This is an example of a Content Library that we look at with our customer. What I want to show you guys is this is a chart showing the different sizes of different websites. This is an actual chart but I've hidden people's names, what they’re talking about, but this is my client and these are three of our competitors. We're trying to rank for a certain keyword, let's just say pizza. I always use pizza as my example. Let's say we're trying to rank for the keyword pizza and we're analyzing the Content Library. What we're analyzing with Content Library means is we're measuring the size of the content you have on the site. Let's make it very simple, we just have a small Mom and Pop Pizza Shop and our website has 20 pages that includes product pages, blog posts, everything, we have 20 pages devoted to pizza.
Our competitor three has 34, two has 12, and one has 45. Now, the reason why these three competitors are pulled out is because they rank above us right now. This will show us, well, one of the reasons we might not be ranking ahead of these guys is because our content library just isn't as big as them. The reason why this is so important is because content is really important to SEO and that SEO and Google, they want to make sure that when they're returning results, that they’re returning websites that have the most thorough responses because Google is in their interest, if they're going to return a website to you, they want to make sure they have the best answer.
It is not a straight one to one, but generally, the more content you have more authoritative you look, because your library just looks bigger. Of course, there are ways to scan it. If you have 100 pages that are just terrible, badly written, they don't make any sense, this is not going to work. As long as they reach a reasonable sixth grader level, generally I say sixth grade level, you'll do fine. What I would tell this client is, "Though you are doing better and way competitive, I would invest in a lot more content because you are just lagging behind the competitors."
If you think about it from Google's perspective, if you have four websites, and they all have these Content Libraries, this is the size of their site about pizza, if you had to pick one to return to users who are looking for pizza, you'd probably go with the most thorough one. SEO can go down to that almost basic level. Yeah, is there a question?
Yes. The question is, number of pages versus number of the keyword? Let's say I choose to make the number of pages but a smaller number in terms of content. Let's say, text, picture and something that would be great, so then it’s not crowded.
Is that a better strategy that way then going and cramming information on one page?

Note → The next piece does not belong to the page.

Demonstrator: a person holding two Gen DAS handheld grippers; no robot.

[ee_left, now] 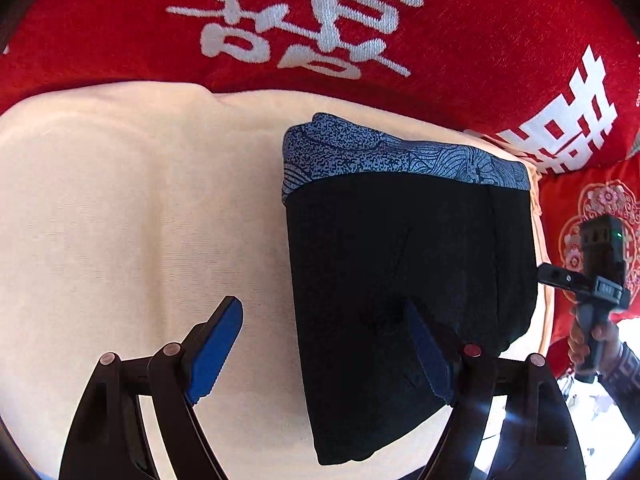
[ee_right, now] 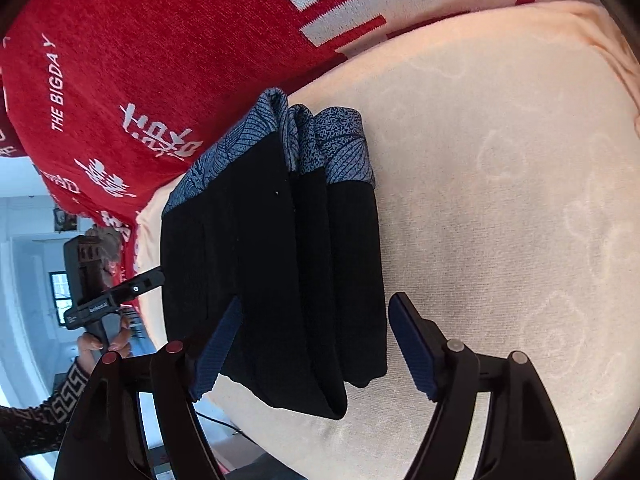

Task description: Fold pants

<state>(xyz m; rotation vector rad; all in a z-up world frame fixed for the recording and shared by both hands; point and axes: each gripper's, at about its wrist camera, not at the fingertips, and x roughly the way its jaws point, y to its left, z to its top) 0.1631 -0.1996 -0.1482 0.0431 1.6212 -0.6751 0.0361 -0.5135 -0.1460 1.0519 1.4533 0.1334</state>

Yeah, there is no better strategy, whichever one you can execute is fine. I guess what you're asking is, should I make one 2000-word piece or four 500 word pieces? At that point, it doesn't really matter as long as you commit to whichever one you're doing. In isolation, it doesn't matter. What I tell most businesses though, an actual real world execution, I would always suggest the former do four or 500 word posts as opposed to one 2000-word post. The reason I say that is because if you've ever tried to write a 2000-word post, you'll put it off for weeks, because it's just difficult for anybody to write essay, but 500 words. Ever written 500 words it's almost you feel like it's nothing, you're like, "Wow, that was so little."
It's easy to merge four posts into one 2000-word post. Actual execution, I would say, do four 500 word posts, but if we ignore the real world, and we're just looking at SEO, actually, longer word pages tend to rank better than shorter word pages. That is a totally different level. We don't worry about it too much. I'd say most businesses, the problem is not going to be how many words on the page, the problem is, you're just not even getting content out. You're so busy with helping customers, handling your sales calls, you generally won't even get a blog post out. For the people out there who have a website, you probably been there before where last time you updated your blog was six months ago and you hate looking at it because you just haven't got around to it.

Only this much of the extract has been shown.